▶ **REQUIREMENT**:
Starting at the line that contains "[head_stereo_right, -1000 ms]", return every line through the end of the data exactly, without pictures.

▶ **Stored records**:

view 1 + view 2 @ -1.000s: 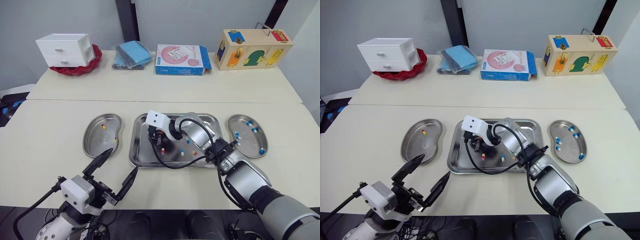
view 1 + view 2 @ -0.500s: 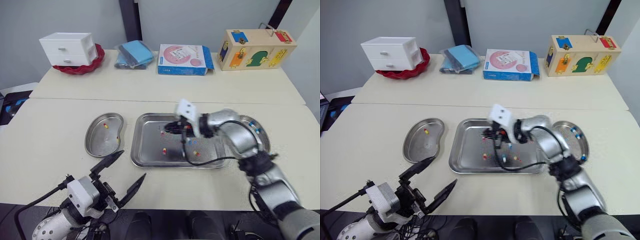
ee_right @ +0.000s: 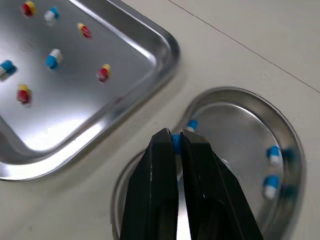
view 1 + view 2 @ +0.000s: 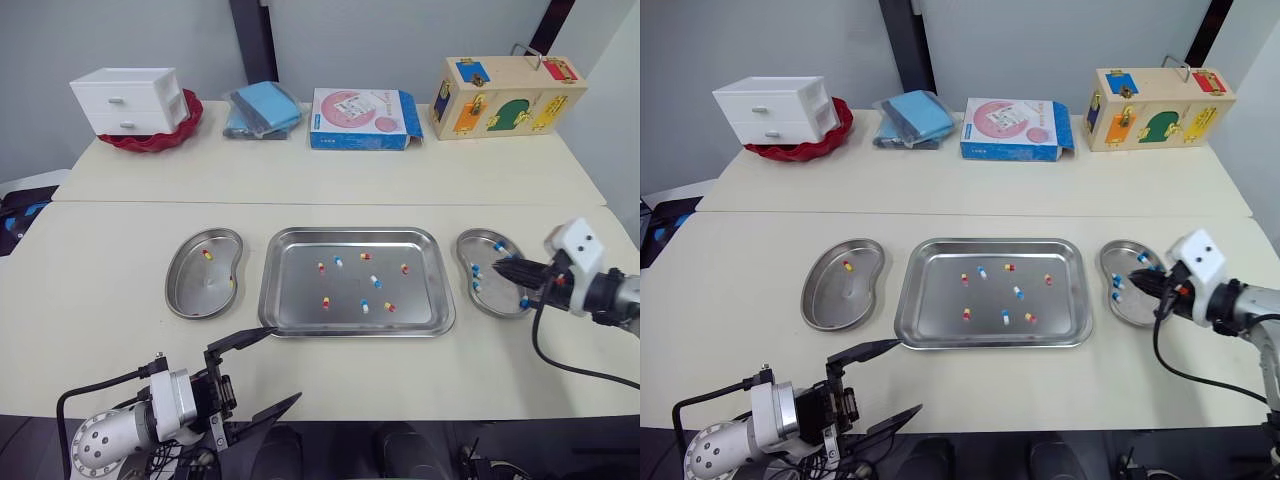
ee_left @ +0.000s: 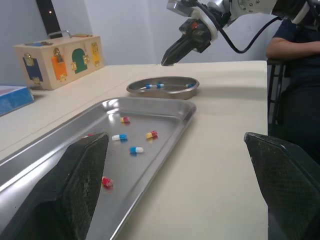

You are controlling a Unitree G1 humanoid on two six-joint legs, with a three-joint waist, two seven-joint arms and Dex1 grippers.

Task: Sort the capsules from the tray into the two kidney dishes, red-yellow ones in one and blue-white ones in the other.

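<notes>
Steel and cream set the scene: on the counter [image 4: 130,240] a tray [image 4: 300,300] lies between the left kidney dish [image 4: 200,290] and the right kidney dish [image 4: 495,300]. The right pincer [image 4: 498,266] reaches in from the right, level and pointing left above the right dish, and looks clamped on a blue-white capsule [image 3: 175,142]. The left pincer [image 4: 285,363] hangs low at the near edge, fingers wide apart. Loose capsules [image 4: 376,282] in the tray are likely light, slick and apt to roll; a gentle pinch across the middle should suit.
</notes>
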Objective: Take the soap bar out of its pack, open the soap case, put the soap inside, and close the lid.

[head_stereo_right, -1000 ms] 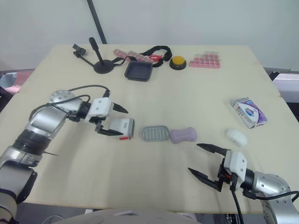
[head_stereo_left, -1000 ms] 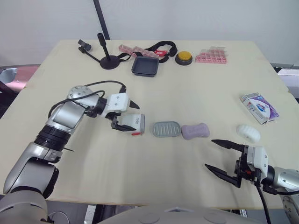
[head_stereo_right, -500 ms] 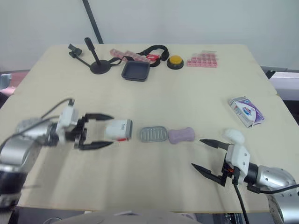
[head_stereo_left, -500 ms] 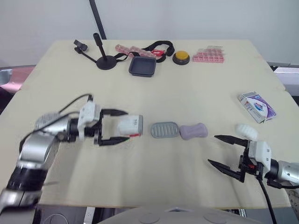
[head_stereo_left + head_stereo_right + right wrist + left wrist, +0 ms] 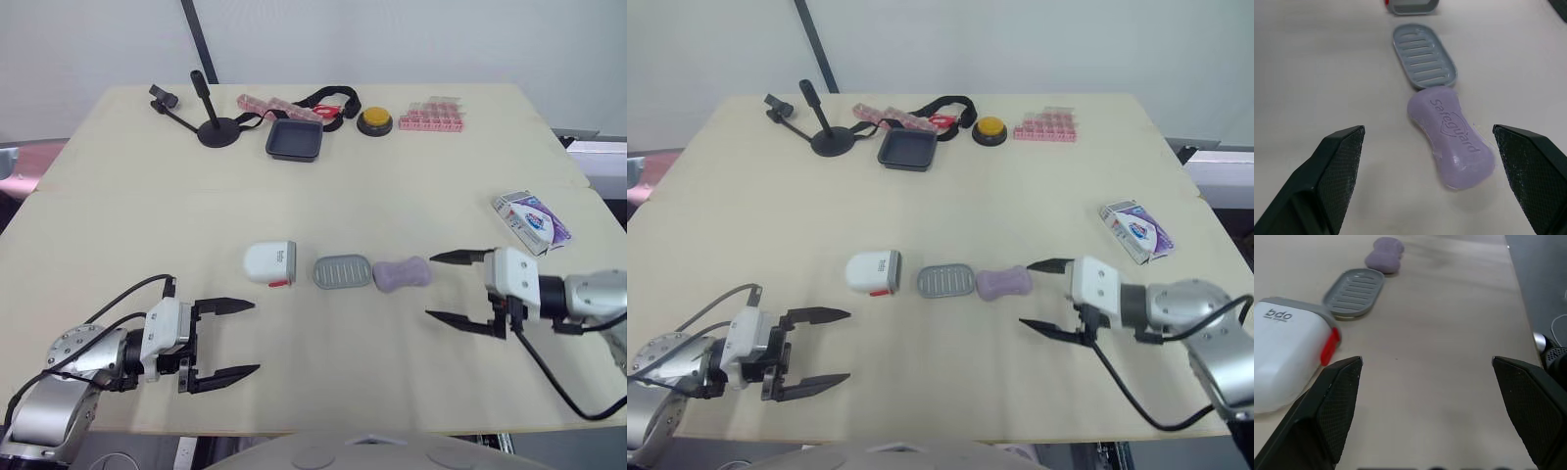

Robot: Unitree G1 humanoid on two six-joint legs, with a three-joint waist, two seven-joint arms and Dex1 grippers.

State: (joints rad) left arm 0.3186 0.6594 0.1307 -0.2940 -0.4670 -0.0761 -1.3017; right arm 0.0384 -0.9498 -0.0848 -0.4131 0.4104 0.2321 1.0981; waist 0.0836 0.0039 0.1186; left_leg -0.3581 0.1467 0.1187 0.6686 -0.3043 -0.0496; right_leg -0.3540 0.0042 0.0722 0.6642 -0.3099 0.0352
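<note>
The purple soap bar [image 5: 401, 273] lies unwrapped mid-table, touching the grey ribbed soap tray [image 5: 343, 271] on its left. Further left lies the white soap case [image 5: 270, 262] with a red latch, on its side. The soap pack [image 5: 532, 221] rests near the right edge. My right gripper [image 5: 430, 286] is open just right of the soap, and the soap [image 5: 1452, 144] sits ahead between its fingers without touching them. My left gripper [image 5: 255, 337] is open near the front-left edge, with the case [image 5: 1283, 352] beyond one finger.
At the back stand a black stand [image 5: 211, 127], a dark square tray [image 5: 297, 140], a yellow button [image 5: 377, 120], pink block strips [image 5: 436, 116] and a black strap [image 5: 333, 98]. The table's front edge [image 5: 323, 431] runs close under both grippers.
My left gripper let go of the white case and drew back to the front-left edge. My right gripper moved up beside the soap. The camera also shifted.
</note>
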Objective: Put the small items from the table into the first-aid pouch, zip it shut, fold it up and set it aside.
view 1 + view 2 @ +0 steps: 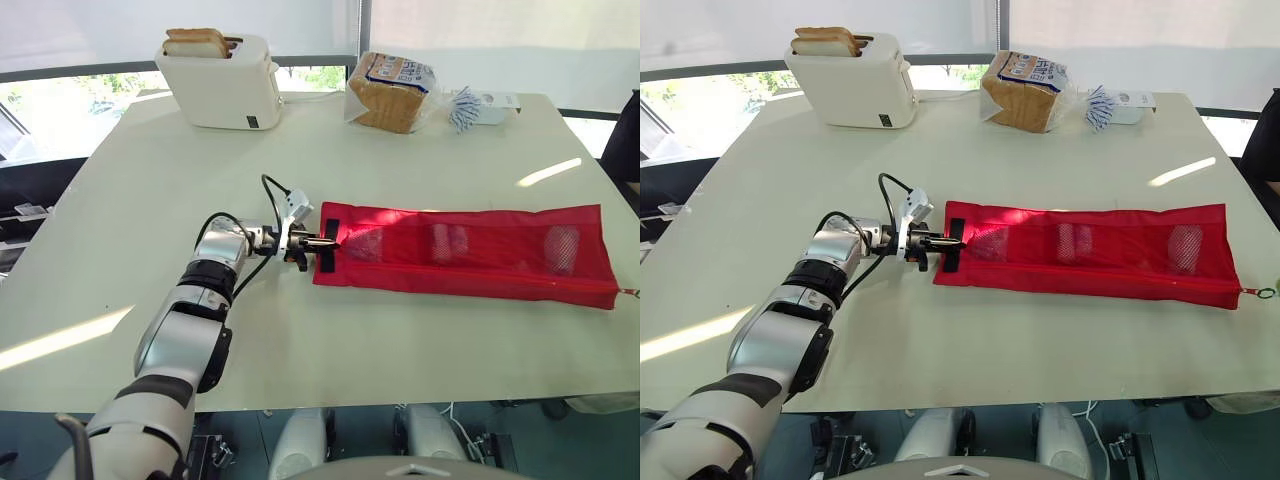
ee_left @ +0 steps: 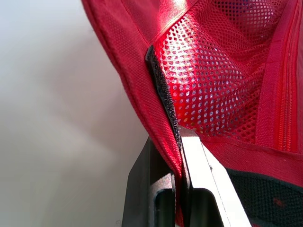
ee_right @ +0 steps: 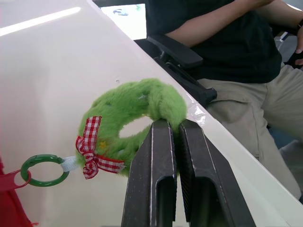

▶ **EXERCISE SOLUTION**:
[head_stereo_right, -1000 ms] 
[head_stereo_left, -1000 ms] 
[head_stereo_right, -500 ms] 
[head_stereo_left, -500 ms] 
[head_stereo_left + head_stereo_right + right wrist + left wrist, +0 ms] 

Robot: Unitree G1 humanoid on two six-joint legs, with a three-joint waist, two seven-joint arms and Dex1 grippers.

State: (joints rad) left arm 0.3186 0.6594 0.1307 -0.2940 -0.4670 -0.0761 -1.3017; right arm 0.0384 -0.9498 -0.0848 -0.4131 0.4104 0.2321 1.0981; waist 0.0836 0.0039 0.1186; left_leg -0.3581 0.1467 0.1187 0.6686 -0.3043 -0.0496; right_leg -0.3540 0.0042 0.0722 0.6642 -0.3099 0.0352
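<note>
The purple soap bar [image 5: 401, 273] lies unwrapped mid-table, touching the grey ribbed soap tray [image 5: 343, 271] on its left. Further left lies the white soap case [image 5: 270, 262] with a red latch, on its side. The soap pack [image 5: 532, 221] rests near the right edge. My right gripper [image 5: 430, 286] is open just right of the soap, and the soap [image 5: 1452, 144] sits ahead between its fingers without touching them. My left gripper [image 5: 255, 337] is open near the front-left edge, with the case [image 5: 1283, 352] beyond one finger.
At the back stand a black stand [image 5: 211, 127], a dark square tray [image 5: 297, 140], a yellow button [image 5: 377, 120], pink block strips [image 5: 436, 116] and a black strap [image 5: 333, 98]. The table's front edge [image 5: 323, 431] runs close under both grippers.
My left gripper let go of the white case and drew back to the front-left edge. My right gripper moved up beside the soap. The camera also shifted.
</note>
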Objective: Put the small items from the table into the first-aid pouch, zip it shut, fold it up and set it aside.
view 1 + view 2 @ +0 steps: 
ee_left @ +0 steps: 
ee_right @ +0 steps: 

There is nothing further in this answer.